Introduction
En 1998, dans une série d’articles publiés dans Le Figaro et titrée La crise mondiale d’aujourd’hui, le prix Nobel d’économie Maurice Allais tirait les leçons de la crise financière asiatique : « L’économie mondiale tout entière repose aujourd’hui sur de gigantesques pyramides de dettes, prenant appui les unes sur les autres dans un équilibre fragile. Jamais dans le passé une pareille accumulation de promesses de payer ne s’était constatée. Jamais sans doute il n’est devenu plus difficile d’y faire face.
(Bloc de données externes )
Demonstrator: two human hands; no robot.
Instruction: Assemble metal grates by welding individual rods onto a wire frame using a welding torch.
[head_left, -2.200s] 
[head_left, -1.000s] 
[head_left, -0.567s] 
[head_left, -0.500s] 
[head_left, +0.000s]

Jamais sans doute une telle instabilité potentielle n’était apparue avec une telle menace d’un effondrement général. » Jamais, sauf en période de Guerre Mondiale, la dette publique des grands pays de l’Occident n’a été aussi élevée. Jamais les dangers qu’elle fait peser sur la démocratie n’ont été aussi graves. La crise de la dette dans la zone euro marque ainsi certainement la plus importante crise que l’Union Européenne ait connue à ce jour. Elle a engendré une augmentation de la pauvreté et une détérioration des conditions sanitaires dans des pays tels que le Portugal et même failli causer la sortie de l’Union Européenne de la Grèce, dont les taux d’intérêts avaient dépassé la raison (ils étaient autour de 35 % début 2012, quand le taux à partir duquel on considère généralement que la limite maximale soutenable a été franchie est de 7 %). Les conséquences du remboursement de cette dette publique devenue incontrôlable ont alors remis à jour le débat sur la dette publique. Ce nouvel état du débat a été confirmé par la récente campagne électorale du parti grec Syriza, qui proposait de ne pas rembourser une partie de la dette publique du pays : il ne s’agit plus uniquement de savoir s’il faut réduire la dette publique, il s’agit de questionner son remboursement-même.
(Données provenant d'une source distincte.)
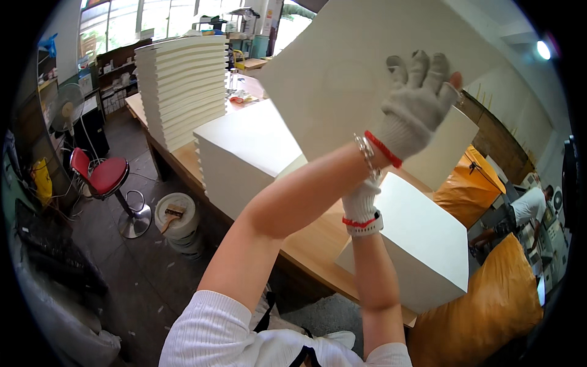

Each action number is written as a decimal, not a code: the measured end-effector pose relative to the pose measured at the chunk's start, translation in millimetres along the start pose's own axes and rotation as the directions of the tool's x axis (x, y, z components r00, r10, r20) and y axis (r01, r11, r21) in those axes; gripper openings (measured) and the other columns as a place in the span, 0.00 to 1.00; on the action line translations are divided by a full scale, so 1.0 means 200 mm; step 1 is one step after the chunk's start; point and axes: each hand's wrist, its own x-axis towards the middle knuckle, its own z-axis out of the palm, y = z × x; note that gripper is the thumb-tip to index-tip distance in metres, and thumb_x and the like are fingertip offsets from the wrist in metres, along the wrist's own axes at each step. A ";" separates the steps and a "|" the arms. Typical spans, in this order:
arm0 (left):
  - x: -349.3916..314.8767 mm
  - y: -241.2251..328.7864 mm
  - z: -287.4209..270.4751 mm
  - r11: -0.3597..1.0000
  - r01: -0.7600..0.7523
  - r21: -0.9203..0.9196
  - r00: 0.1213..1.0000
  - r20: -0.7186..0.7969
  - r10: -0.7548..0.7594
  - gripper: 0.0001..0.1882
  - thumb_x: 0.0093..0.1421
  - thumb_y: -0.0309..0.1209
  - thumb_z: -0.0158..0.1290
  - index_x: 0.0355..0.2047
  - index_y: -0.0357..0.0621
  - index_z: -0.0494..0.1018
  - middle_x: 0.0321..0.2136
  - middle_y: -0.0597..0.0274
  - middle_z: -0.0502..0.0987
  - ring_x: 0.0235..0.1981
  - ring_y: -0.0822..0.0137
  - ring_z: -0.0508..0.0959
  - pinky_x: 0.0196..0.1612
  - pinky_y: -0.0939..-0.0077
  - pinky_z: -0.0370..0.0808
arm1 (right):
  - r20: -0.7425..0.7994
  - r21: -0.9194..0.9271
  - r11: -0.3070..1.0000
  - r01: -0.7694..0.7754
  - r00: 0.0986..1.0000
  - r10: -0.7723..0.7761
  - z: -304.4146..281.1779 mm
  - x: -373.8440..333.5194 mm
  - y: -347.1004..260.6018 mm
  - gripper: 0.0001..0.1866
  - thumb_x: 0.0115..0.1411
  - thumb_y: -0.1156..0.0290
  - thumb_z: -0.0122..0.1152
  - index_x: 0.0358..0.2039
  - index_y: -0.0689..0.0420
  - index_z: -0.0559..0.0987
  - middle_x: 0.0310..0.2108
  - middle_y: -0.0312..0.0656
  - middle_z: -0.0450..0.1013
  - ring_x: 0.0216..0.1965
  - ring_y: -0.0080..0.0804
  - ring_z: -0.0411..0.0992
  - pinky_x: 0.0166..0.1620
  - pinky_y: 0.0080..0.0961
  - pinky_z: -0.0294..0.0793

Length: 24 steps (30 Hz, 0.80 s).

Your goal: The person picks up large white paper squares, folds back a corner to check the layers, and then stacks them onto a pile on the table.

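A large off-white sheet (330, 67) stands tilted up in front of me, its upper edge running out of the picture. My left hand (416, 107), in a grey-white knit glove with a red cuff, lies against it with the fingers spread; the bare thumb tip shows. Below the left wrist is my right hand (364, 197), also gloved. My left forearm crosses in front of it and its fingers are hidden. Close beside it is a thick white paper stack (422, 238) on the wooden table (315, 244). Another white stack (244, 147) sits left of the sheet.
A tall stack of cream sheets (180, 92) rises at the table's far left. On the floor stand a red stool (110, 174) and a white bucket (177, 214) with a brush on top. Orange covers (483, 300) bulge at the right; beyond them a person (529, 205) bends over.
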 end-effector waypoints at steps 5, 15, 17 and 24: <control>-0.24 -0.57 -0.15 0.907 0.352 -0.233 0.766 0.628 -0.137 0.25 0.61 0.32 0.57 0.59 0.41 0.72 0.64 0.48 0.71 0.60 0.57 0.75 0.61 0.69 0.73 | -0.078 -0.155 0.978 -0.138 0.989 0.127 0.39 0.11 0.13 0.21 0.64 0.74 0.61 0.55 0.63 0.66 0.49 0.50 0.72 0.43 0.37 0.79 0.37 0.31 0.86; -1.11 -1.59 -1.13 0.582 0.780 0.230 0.237 0.752 -0.615 0.23 0.64 0.33 0.56 0.58 0.43 0.75 0.45 0.60 0.82 0.46 0.67 0.80 0.52 0.71 0.75 | 0.000 -0.913 0.372 -0.166 0.913 0.408 0.29 -0.05 0.04 0.50 0.61 0.38 0.60 0.68 0.68 0.60 0.49 0.62 0.74 0.50 0.54 0.77 0.50 0.39 0.75; -1.19 -1.62 -1.12 0.529 0.841 0.116 0.267 0.761 -0.591 0.24 0.63 0.29 0.56 0.61 0.43 0.74 0.47 0.61 0.82 0.48 0.68 0.80 0.53 0.73 0.75 | 0.182 -0.972 0.202 0.124 0.935 0.304 0.30 -0.11 0.02 0.50 0.60 0.38 0.62 0.67 0.68 0.62 0.52 0.65 0.72 0.51 0.56 0.75 0.53 0.43 0.74; -1.25 -1.67 -1.11 0.319 0.947 -0.033 0.253 0.691 -0.678 0.21 0.60 0.20 0.55 0.54 0.33 0.76 0.44 0.58 0.81 0.41 0.70 0.83 0.47 0.77 0.79 | 0.209 -0.973 0.146 0.181 0.955 0.208 0.30 -0.11 0.12 0.38 0.56 0.47 0.72 0.54 0.62 0.69 0.44 0.62 0.71 0.42 0.57 0.75 0.45 0.47 0.76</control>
Il faut pour cela définir avant toute chose l’objet sur lequel nous travaillons, et les mécanismes qui permettent de le contrôler. Or la définition-même de l’objet dette publique ne fait pas consensus, et différentes définitions sont utilisées suivant les institutions. Quels sont alors les périmètres possibles de la dette publique et comment les différents acteurs harmonisent-ils leurs données au sein de cette multitude de frontières ? Quels sont les rouages de la dette publique d’un État ?
Que font ensuite les différents acteurs de cette publique ? Un État peut-il légitimement justifier des politiques d’austérité dévastatrices par l’argument d’une réduction nécessaire des dépenses publiques ? Bref, qui pilote la dette publique d’un État, comment s’y prend-il et quelles peuvent être les conséquences de ses actes ?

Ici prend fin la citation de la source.